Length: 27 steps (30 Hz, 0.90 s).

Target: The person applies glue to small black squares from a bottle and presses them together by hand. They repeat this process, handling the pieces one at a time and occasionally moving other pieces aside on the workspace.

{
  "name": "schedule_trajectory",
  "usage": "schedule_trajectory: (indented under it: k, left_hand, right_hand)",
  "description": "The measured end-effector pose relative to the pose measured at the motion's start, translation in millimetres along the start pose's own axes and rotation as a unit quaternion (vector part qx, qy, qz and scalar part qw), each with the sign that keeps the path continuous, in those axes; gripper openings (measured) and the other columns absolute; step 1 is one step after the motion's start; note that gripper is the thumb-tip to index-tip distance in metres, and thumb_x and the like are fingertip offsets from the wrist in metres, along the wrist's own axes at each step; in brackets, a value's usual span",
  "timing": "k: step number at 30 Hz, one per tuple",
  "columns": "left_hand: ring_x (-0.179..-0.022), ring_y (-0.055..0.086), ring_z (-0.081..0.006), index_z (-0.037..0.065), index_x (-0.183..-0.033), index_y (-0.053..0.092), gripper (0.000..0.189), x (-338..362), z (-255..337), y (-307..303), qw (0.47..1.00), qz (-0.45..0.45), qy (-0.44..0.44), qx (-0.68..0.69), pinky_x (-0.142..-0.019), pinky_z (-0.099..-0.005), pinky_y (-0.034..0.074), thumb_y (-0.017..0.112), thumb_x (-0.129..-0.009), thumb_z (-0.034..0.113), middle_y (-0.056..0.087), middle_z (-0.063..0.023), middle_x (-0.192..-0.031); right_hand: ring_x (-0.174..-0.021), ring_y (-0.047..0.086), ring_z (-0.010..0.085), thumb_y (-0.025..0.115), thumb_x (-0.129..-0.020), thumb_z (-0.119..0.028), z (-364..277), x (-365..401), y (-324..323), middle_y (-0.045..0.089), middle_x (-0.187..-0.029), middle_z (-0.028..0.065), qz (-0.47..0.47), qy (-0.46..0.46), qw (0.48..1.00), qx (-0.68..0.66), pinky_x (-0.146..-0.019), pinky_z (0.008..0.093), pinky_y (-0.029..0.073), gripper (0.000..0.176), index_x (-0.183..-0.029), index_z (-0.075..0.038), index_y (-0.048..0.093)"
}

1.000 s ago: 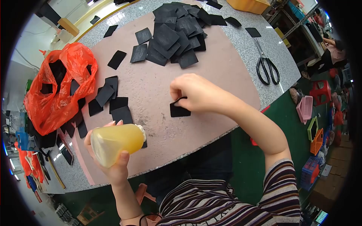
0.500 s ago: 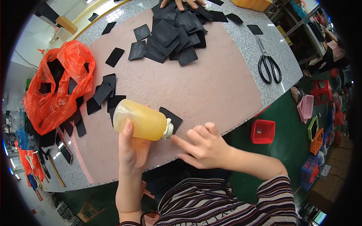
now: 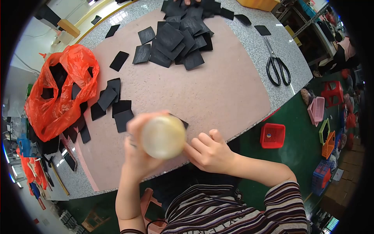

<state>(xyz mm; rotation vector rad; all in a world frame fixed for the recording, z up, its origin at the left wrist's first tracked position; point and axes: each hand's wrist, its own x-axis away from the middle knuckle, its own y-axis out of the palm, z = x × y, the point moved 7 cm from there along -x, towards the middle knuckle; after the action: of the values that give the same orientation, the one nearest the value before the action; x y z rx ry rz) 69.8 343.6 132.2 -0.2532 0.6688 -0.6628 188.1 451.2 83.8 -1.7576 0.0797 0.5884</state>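
Observation:
My left hand [image 3: 138, 146] is wrapped around a bottle [image 3: 163, 137] of yellowish liquid, blurred by motion. The bottle's round base faces me, and its mouth is hidden underneath. Close against its right side is my right hand [image 3: 210, 153], fingers curled, with the index fingertip out of sight; I cannot tell what it holds. Behind the bottle, a corner of a black square piece [image 3: 181, 120] shows on the pinkish mat [image 3: 218, 93].
A pile of black pieces [image 3: 169, 37] lies at the far side, by another person's hand [image 3: 187, 2]. Left stands a red plastic bag [image 3: 80, 64] near loose black pieces [image 3: 124, 120]. Black-handled scissors [image 3: 278, 70] lie right. A red basket [image 3: 272, 135] is beyond the table's edge.
My left hand has turned the bottle from lying sideways to base toward me, shifting it right. My right hand's extended index finger is now partly hidden. The other person's hands have moved back.

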Motion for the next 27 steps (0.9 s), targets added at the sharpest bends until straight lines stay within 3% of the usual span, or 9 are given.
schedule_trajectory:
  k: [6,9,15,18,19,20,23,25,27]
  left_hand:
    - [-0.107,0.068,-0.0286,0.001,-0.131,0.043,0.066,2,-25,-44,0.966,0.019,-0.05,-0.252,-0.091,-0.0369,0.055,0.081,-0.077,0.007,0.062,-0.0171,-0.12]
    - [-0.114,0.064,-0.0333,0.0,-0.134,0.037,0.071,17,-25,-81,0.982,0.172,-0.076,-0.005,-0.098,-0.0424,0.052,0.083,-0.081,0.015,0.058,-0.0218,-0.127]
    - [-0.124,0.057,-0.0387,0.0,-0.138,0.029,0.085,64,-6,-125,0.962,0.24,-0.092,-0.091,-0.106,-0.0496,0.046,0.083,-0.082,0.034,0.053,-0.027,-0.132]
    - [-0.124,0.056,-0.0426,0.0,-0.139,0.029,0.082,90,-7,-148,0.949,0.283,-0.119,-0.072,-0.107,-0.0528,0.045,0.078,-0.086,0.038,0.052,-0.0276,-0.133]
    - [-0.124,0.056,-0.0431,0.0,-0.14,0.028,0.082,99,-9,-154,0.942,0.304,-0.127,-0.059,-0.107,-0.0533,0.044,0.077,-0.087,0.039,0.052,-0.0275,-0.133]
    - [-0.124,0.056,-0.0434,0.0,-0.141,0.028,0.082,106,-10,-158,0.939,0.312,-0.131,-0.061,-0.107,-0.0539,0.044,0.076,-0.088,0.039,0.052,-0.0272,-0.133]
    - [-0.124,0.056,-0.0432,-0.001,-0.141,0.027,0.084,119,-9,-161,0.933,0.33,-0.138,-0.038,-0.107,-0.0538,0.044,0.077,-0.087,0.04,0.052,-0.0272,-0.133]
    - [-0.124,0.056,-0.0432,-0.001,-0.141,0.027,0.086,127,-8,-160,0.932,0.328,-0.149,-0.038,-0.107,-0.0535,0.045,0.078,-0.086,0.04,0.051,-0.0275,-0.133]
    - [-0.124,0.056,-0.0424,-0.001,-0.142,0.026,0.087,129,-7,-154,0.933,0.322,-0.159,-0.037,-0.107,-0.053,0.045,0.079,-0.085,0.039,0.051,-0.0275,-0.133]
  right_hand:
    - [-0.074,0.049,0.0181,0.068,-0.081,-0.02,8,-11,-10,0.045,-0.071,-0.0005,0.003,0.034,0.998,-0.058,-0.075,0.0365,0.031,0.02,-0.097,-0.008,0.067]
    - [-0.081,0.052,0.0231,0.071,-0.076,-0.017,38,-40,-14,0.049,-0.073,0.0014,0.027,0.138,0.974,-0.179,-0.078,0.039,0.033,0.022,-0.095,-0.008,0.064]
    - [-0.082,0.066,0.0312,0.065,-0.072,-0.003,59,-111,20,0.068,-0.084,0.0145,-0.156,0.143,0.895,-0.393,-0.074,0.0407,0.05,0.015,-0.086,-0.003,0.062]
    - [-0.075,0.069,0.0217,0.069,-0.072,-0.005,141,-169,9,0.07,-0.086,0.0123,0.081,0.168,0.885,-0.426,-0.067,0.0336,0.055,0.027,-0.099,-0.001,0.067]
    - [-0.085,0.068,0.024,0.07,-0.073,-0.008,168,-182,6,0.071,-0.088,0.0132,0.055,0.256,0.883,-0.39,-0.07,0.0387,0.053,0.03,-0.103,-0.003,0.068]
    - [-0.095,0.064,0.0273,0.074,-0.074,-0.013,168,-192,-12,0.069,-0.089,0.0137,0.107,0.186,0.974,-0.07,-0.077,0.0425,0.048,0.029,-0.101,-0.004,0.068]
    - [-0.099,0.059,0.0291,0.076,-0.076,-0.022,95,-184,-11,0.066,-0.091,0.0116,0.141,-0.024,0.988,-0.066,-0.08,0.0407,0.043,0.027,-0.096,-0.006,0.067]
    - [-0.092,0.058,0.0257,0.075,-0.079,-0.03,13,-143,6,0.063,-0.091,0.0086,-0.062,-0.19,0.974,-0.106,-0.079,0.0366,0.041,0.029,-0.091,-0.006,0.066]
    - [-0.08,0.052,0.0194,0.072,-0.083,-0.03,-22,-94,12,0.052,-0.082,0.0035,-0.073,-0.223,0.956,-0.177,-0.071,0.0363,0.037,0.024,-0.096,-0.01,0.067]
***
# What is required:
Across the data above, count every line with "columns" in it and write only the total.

# Answer for this exercise:
2